● **DIRECTIONS FOR THIS TASK**
Shown below are entries with pictures; the line with "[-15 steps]" through the line with "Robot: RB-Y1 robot" is the span to retype exactly, and the pictures stay out.

● **GIVEN DATA**
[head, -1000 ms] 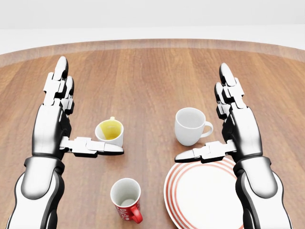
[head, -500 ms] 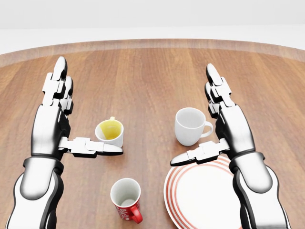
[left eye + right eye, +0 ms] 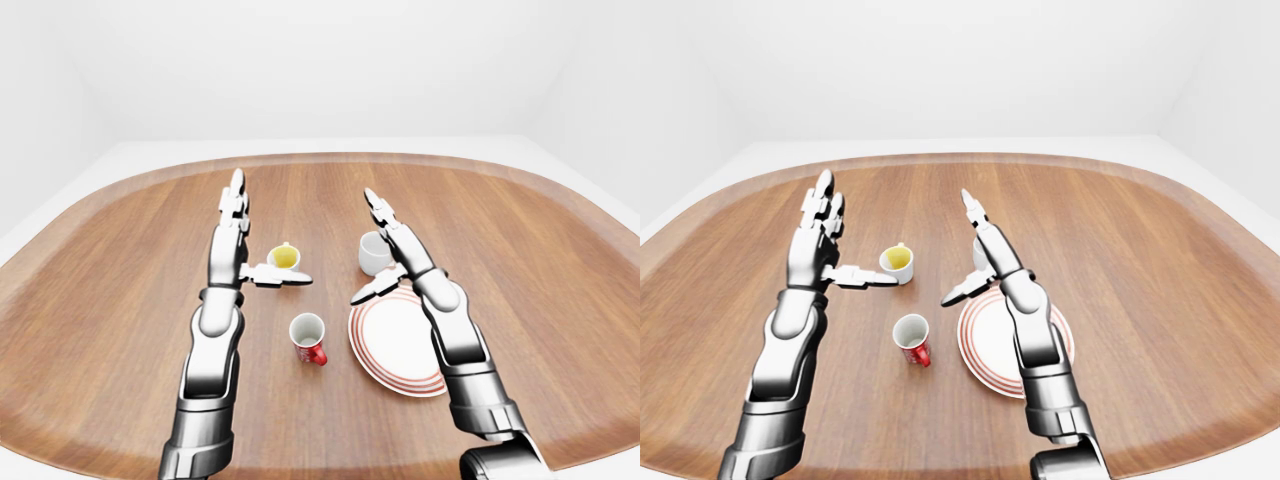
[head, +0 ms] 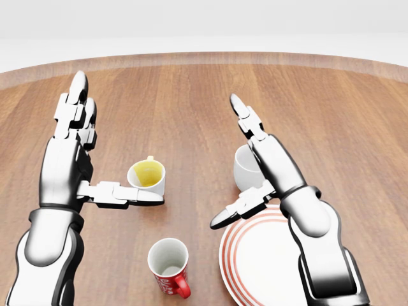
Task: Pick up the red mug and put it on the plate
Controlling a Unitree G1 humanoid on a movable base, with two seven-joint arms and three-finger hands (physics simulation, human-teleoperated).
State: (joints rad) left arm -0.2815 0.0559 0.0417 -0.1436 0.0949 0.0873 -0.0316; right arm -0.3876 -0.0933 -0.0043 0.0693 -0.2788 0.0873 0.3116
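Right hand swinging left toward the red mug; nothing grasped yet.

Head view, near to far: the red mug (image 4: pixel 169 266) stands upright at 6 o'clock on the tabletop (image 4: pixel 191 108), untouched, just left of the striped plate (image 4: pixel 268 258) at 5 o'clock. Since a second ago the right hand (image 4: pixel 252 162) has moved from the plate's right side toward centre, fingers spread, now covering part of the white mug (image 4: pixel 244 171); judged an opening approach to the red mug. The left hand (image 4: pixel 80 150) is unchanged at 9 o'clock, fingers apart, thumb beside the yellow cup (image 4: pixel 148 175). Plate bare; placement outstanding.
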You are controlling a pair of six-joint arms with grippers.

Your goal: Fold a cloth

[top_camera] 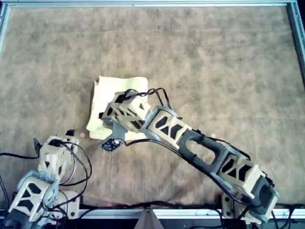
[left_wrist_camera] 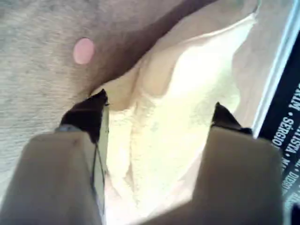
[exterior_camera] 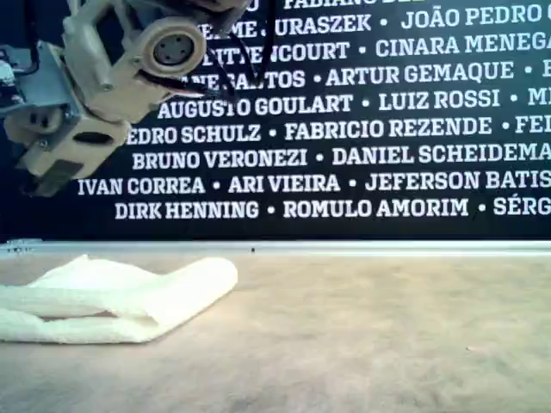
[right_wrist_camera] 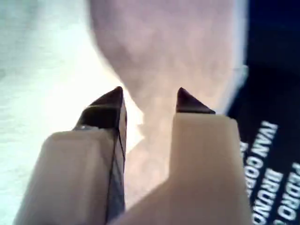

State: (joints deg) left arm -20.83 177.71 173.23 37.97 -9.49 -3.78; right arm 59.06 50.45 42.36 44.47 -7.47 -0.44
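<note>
The pale-yellow cloth (top_camera: pixel 119 93) lies folded and bunched left of centre in the overhead view, and low at the exterior view's left (exterior_camera: pixel 120 297). The arm reaching in from the overhead view's lower right is my left arm. Its gripper (top_camera: pixel 107 115) hovers over the cloth's near part. In the left wrist view this gripper (left_wrist_camera: pixel 159 103) is open wide, with the cloth (left_wrist_camera: pixel 187 108) spread beneath and between the fingers, not pinched. My right gripper (top_camera: pixel 66 136) rests at the overhead view's lower left, away from the cloth. Its fingers (right_wrist_camera: pixel 149 93) are open on nothing.
The mottled brown table (top_camera: pixel 214 57) has a metal rim (top_camera: pixel 152 4) on its far side. A small pink dot (top_camera: pixel 82 135) sits by the cloth's near corner. A black name banner (exterior_camera: pixel 344 129) stands behind the table. Cables trail from both arm bases.
</note>
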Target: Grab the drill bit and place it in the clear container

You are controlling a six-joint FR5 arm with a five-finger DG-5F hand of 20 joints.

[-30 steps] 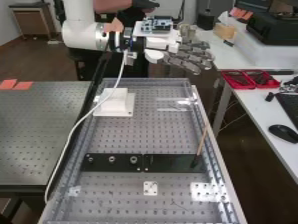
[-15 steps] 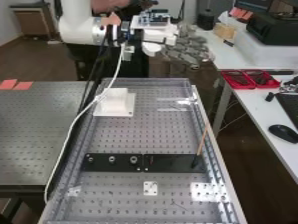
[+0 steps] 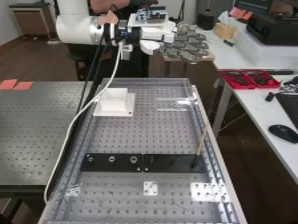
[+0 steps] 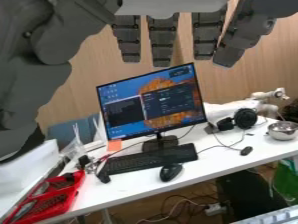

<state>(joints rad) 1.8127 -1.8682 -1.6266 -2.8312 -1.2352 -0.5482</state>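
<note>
In the high view the hand (image 3: 184, 46) is held out past the bench's far end, above bench height, its fingers loosely extended with nothing between them. The wrist view has the hand's fingers (image 4: 162, 40) hanging straight. A black plate (image 3: 174, 163) lies across the bench, with round fittings in its left half and a small thin upright shape (image 3: 151, 160) that may be the drill bit; I cannot tell. Clear, shiny edges at the bench's far right look like the transparent container (image 3: 175, 104).
A white block (image 3: 114, 102) stands at the bench's far left. A thin brown stick (image 3: 201, 142) leans up from the black plate's right end. White cable (image 3: 68, 131) hangs along the left side. Red trays (image 3: 247, 79), a keyboard and a mouse (image 3: 284, 133) lie on the side table.
In the high view the hand has risen and shifted slightly left, away from the bench's far end. The arm and its white cable have shifted with it. Things on the bench have not moved.
</note>
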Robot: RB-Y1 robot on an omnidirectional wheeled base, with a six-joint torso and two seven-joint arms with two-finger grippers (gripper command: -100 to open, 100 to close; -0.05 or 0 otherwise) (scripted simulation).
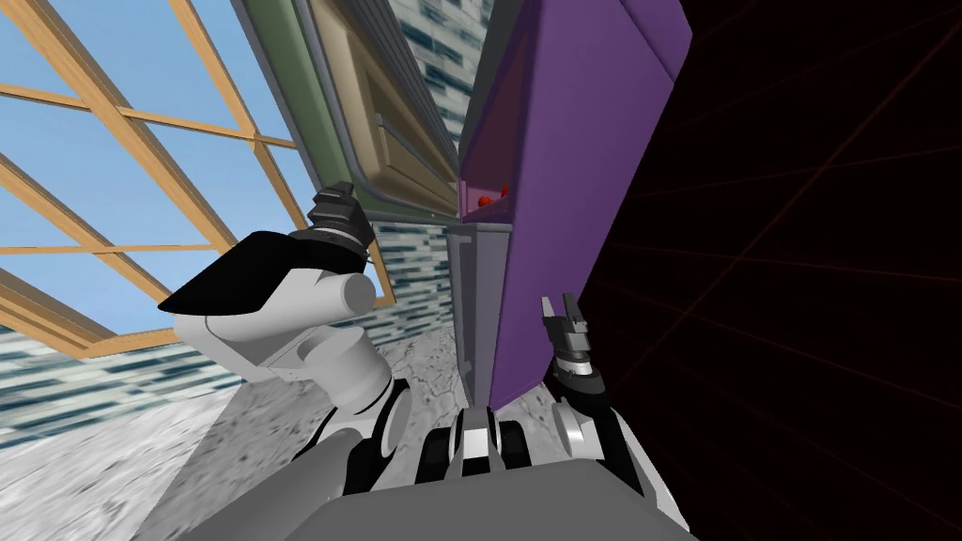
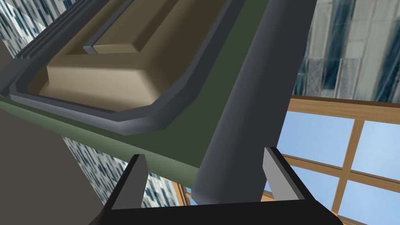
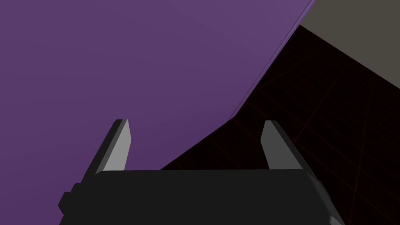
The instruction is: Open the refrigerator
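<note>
Closing the left gripper (image 2: 203, 156), jaws spread astride the grey handle (image 2: 250, 78), should come before swinging the door (image 2: 211, 88) left; right gripper (image 3: 197, 123) spread, idle.

A: those red bits (image 1: 485, 199) inside the refrigerator (image 1: 564, 188)?
B: too small to tell. also the handle (image 2: 250, 97): far end cut off by the edge, near end hidden behind the left gripper (image 2: 204, 153) body.

Head camera: steep, heavily rolled; window (image 1: 113, 169) left, purple panel (image 1: 564, 188) centre, black area (image 1: 799, 235) right. Left wrist camera: hard against dark bar (image 2: 242, 97) on green door (image 2: 187, 129), window beyond; door and window shared with head view. Right wrist camera: close along purple panel, black area beyond, likewise shared
</note>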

● **WRITTEN RESPONSE**
[-15 steps] 
[+0 steps] 
[+0 steps] 

<state>(joints rad) 1.8127 -1.8682 -1.6266 -2.8312 -1.2352 -0.5482</state>
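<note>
In the high view the hand (image 3: 184, 46) is held out past the bench's far end, above bench height, its fingers loosely extended with nothing between them. The wrist view has the hand's fingers (image 4: 162, 40) hanging straight. A black plate (image 3: 174, 163) lies across the bench, with round fittings in its left half and a small thin upright shape (image 3: 151, 160) that may be the drill bit; I cannot tell. Clear, shiny edges at the bench's far right look like the transparent container (image 3: 175, 104).
A white block (image 3: 114, 102) stands at the bench's far left. A thin brown stick (image 3: 201, 142) leans up from the black plate's right end. White cable (image 3: 68, 131) hangs along the left side. Red trays (image 3: 247, 79), a keyboard and a mouse (image 3: 284, 133) lie on the side table.
In the high view the hand has risen and shifted slightly left, away from the bench's far end. The arm and its white cable have shifted with it. Things on the bench have not moved.
</note>
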Robot: RB-Y1 robot on an omnidirectional wheeled base, with a six-joint torso and two seven-joint arms with two-finger grippers (gripper command: -100 to open, 100 to close; -0.05 or 0 otherwise) (scripted simulation).

The output as shown is complete.